Di Michele Brambilla
La V domenica di Quaresima, afferma Papa Francesco alla recita dell’Angelus del 29 marzo, pone davanti l’episodio evangelico della risurrezione di Lazzaro. «Lazzaro», spiega il Pontefice ripercorrendo il Vangelo del giorno (cfr Gv 11,1-45), «era fratello di Marta e Maria; erano molto amici di Gesù. Quando Lui arriva a Betania», il villaggio a meridione di Gerusalemme in cui Lazzaro, Marta e Maria vivevano, «Lazzaro è morto già da quattro giorni», tuttavia il Signore, profondamente commosso dalla sorte dell’amico, dà l’ordine di aprirne la tomba e lo risuscita.
In questo modo, osserva il Papa, «Gesù si fa vedere come il Signore della vita, Colui che è capace di dare la vita anche ai morti» perché è Egli stesso la Vita. «Qui tocchiamo» davvero «con mano che Dio è vita e dona vita, ma si fa carico del dramma della morte. Gesù avrebbe potuto evitare la morte dell’amico Lazzaro, ma ha voluto fare suo il nostro dolore per la morte delle persone care, e soprattutto ha voluto mostrare il dominio di Dio sulla morte. In questo passo del Vangelo vediamo che la fede dell’uomo e l’onnipotenza di Dio, dell’amore di Dio si cercano e infine si incontrano».
«Anche oggi», oppressi dalla grande mortalità che ha portato il coronavirus, «Gesù ci ripete: “Togliete la pietra”. Dio non ci ha creati per la tomba, ci ha creati per la vita, bella, buona, gioiosa. Ma “la morte è entrata nel mondo per invidia del diavolo” (Sap 2, 24), dice il Libro della Sapienza, e Gesù Cristo è venuto a liberarci dai suoi lacci» per mezzo della Sua morte e risurrezione. Oltre che anticipazione degli eventi pasquali di Cristo, «la risurrezione di Lazzaro è segno anche della rigenerazione che si attua nel credente mediante il Battesimo», che ci spinge ad essere “alter Christus” per i nostri fratelli.
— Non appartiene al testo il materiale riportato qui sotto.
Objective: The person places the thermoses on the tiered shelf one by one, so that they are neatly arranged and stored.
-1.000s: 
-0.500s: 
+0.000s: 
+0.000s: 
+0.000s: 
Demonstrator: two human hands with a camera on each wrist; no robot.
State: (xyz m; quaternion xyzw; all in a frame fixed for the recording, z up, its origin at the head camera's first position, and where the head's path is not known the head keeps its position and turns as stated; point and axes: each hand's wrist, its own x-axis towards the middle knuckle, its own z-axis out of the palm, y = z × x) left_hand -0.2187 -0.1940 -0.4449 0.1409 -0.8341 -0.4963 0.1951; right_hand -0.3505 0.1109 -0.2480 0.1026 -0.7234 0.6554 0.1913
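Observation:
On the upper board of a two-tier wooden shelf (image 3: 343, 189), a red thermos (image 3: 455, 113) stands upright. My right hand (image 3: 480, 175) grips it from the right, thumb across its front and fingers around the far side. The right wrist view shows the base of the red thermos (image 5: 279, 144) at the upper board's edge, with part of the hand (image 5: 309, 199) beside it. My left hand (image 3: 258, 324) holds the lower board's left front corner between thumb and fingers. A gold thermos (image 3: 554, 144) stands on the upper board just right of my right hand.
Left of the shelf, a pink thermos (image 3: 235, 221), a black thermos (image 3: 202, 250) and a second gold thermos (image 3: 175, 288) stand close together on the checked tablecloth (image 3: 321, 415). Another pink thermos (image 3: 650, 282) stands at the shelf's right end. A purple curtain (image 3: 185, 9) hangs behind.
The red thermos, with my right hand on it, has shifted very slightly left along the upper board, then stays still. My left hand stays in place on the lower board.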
Per essere davvero discepoli del Risorto occorre, secondo Francesco, «[…] togliere le pietre di tutto ciò che sa di morte: ad esempio, l’ipocrisia con cui si vive la fede, è morte; la critica distruttiva verso gli altri, è morte; l’offesa, la calunnia, è morte; l’emarginazione del povero, è morte». Proprio per questo il Pontefice chiede che «l’impegno congiunto contro la pandemia» in corso «possa portare tutti a riconoscere il nostro bisogno di rafforzare i legami fraterni come membri di un’unica famiglia. In particolare, susciti nei responsabili delle Nazioni e nelle altre parti in causa un rinnovato impegno al superamento delle rivalità. I conflitti non si risolvono attraverso la guerra! È necessario superare gli antagonismi e i contrasti, mediante il dialogo e una costruttiva ricerca della pace».
Il pensiero del Santo Padre corre anche ad altre situazioni rese insostenibili dal COVID-19: «in questo momento il mio pensiero va in modo speciale a tutte le persone che patiscono la vulnerabilità di essere costretti a vivere in gruppo: case di riposo, caserme… In modo particolare vorrei menzionare le persone nelle carceri. Ho letto un appunto ufficiale delle Commissione dei Diritti Umani che parla del problema delle carceri sovraffollate, che potrebbero diventare una tragedia. Chiedo alle autorità di essere sensibili a questo grave problema e di prendere le misure necessarie per evitare tragedie future».